Desse modo, o ponto mais relevante da portaria não está apenas nas regras técnicas que estabelece, mas no que elas pressupõem. Ao exigir isonomia visual, rastreabilidade, preservação dos arquivos, registro dos parâmetros utilizados e acesso integral da defesa, o Estado passa a reconhecer que o método de produção da prova é tão relevante quanto o resultado obtido.
A prova deixa de ser compreendida como um ato pontual e passa a ser tratada como um processo, sujeito ao contraditório diferido, à auditoria técnica e ao controle jurisdicional. Ao vedar-se práticas sugestivas e qualquer destaque involuntário da imagem do suspeito, estabeleceu-se um limite claro: a inteligência artificial ingressa no procedimento como objeto de controle jurídico, nunca como atalho epistemológico.

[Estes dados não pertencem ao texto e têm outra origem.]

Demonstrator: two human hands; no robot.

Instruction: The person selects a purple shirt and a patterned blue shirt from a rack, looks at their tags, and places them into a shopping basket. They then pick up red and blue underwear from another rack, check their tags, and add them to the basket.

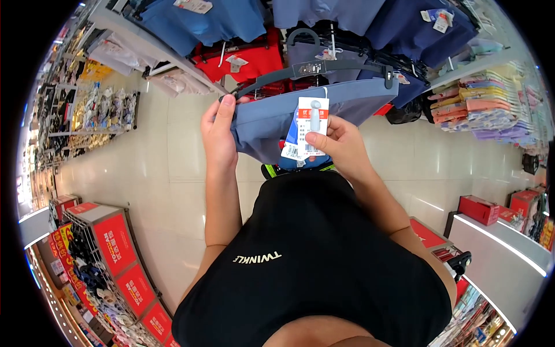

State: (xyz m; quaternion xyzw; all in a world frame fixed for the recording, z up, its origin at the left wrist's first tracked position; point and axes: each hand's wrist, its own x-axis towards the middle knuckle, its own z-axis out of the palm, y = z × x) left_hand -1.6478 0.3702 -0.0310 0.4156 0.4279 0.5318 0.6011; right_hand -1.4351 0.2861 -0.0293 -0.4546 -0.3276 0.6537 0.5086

Registro em vídeo e alinhamento com o STJ
Para além do uso da IA, a portaria traz importantes disposições, como a determinação de que o ato de reconhecimento, pessoal ou fotográfico, seja integralmente gravado em vídeo, desde a entrevista prévia até a manifestação final da vítima ou testemunha sobre o seu grau de certeza. Recomenda-se na portaria que o vídeo em questão seja ininterrupto.
Evidentemente, a portaria não resolve os problemas estruturais do reconhecimento de pessoas, nem poderia fazê-lo, dada sua natureza administrativa e os limites impostos pela reserva legal. Ainda assim, cumpre papel relevante ao alinhar a atuação administrativa do Estado ao atual entendimento do STJ, segundo o qual o reconhecimento pessoal é meio de prova excepcional, falível e que exige estrita observância de garantias procedimentais.
O desafio que se impõe, a partir de agora, é evitar que a incorporação da tecnologia seja interpretada como um selo automático de confiabilidade. Seu verdadeiro sentido é o oposto: reconhecer a fragilidade do método e submeter sua utilização a critérios rigorosos de controle jurídico e epistêmico, compatíveis com o devido processo legal.